(What you have to do) With the pictures omitted, print exactly the lines below, from the one containing "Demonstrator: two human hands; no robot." through the one containing "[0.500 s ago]", and nothing else.

(Data shown)
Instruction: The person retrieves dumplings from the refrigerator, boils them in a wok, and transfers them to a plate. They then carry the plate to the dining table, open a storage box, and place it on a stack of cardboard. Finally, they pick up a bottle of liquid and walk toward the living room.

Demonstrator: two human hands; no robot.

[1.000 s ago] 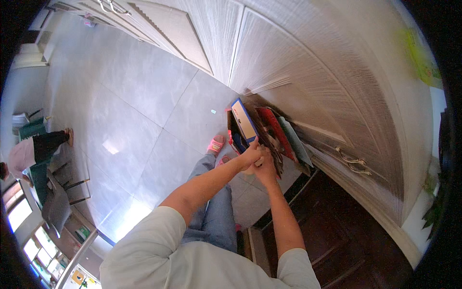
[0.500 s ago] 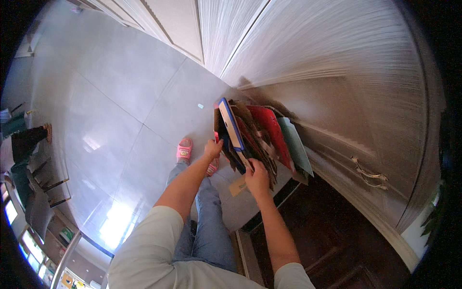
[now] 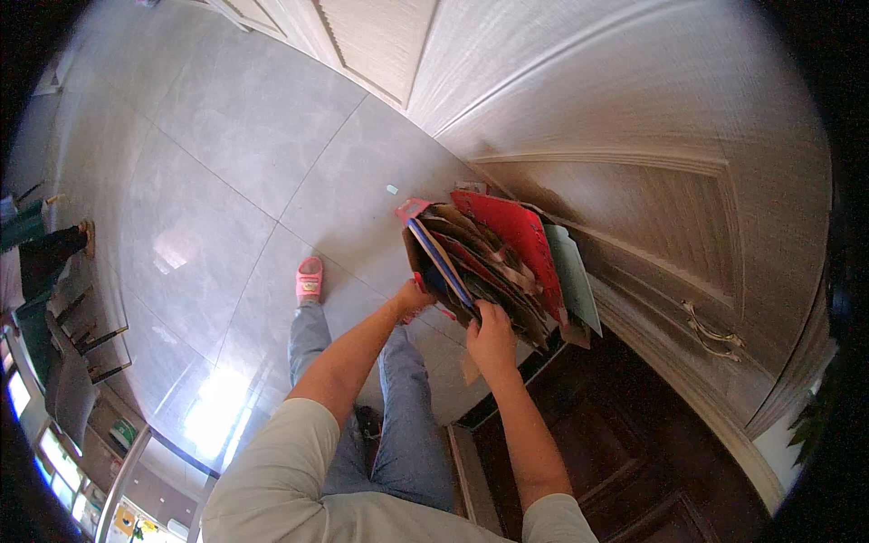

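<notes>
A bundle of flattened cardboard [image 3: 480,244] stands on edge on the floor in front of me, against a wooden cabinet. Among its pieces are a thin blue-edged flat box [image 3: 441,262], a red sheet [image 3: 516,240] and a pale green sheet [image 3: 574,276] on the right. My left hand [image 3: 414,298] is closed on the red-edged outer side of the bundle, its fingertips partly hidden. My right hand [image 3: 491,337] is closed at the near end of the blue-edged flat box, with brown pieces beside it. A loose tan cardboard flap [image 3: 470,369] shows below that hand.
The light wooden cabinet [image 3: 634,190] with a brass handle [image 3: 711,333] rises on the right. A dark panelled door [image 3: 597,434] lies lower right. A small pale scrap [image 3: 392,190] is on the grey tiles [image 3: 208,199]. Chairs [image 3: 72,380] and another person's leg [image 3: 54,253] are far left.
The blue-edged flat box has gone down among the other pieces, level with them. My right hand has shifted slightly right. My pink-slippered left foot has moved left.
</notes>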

(Exercise result)
Demonstrator: two human hands; no robot.

[1.000 s ago] 
[0.500 s ago] 

There is nothing further to the answer.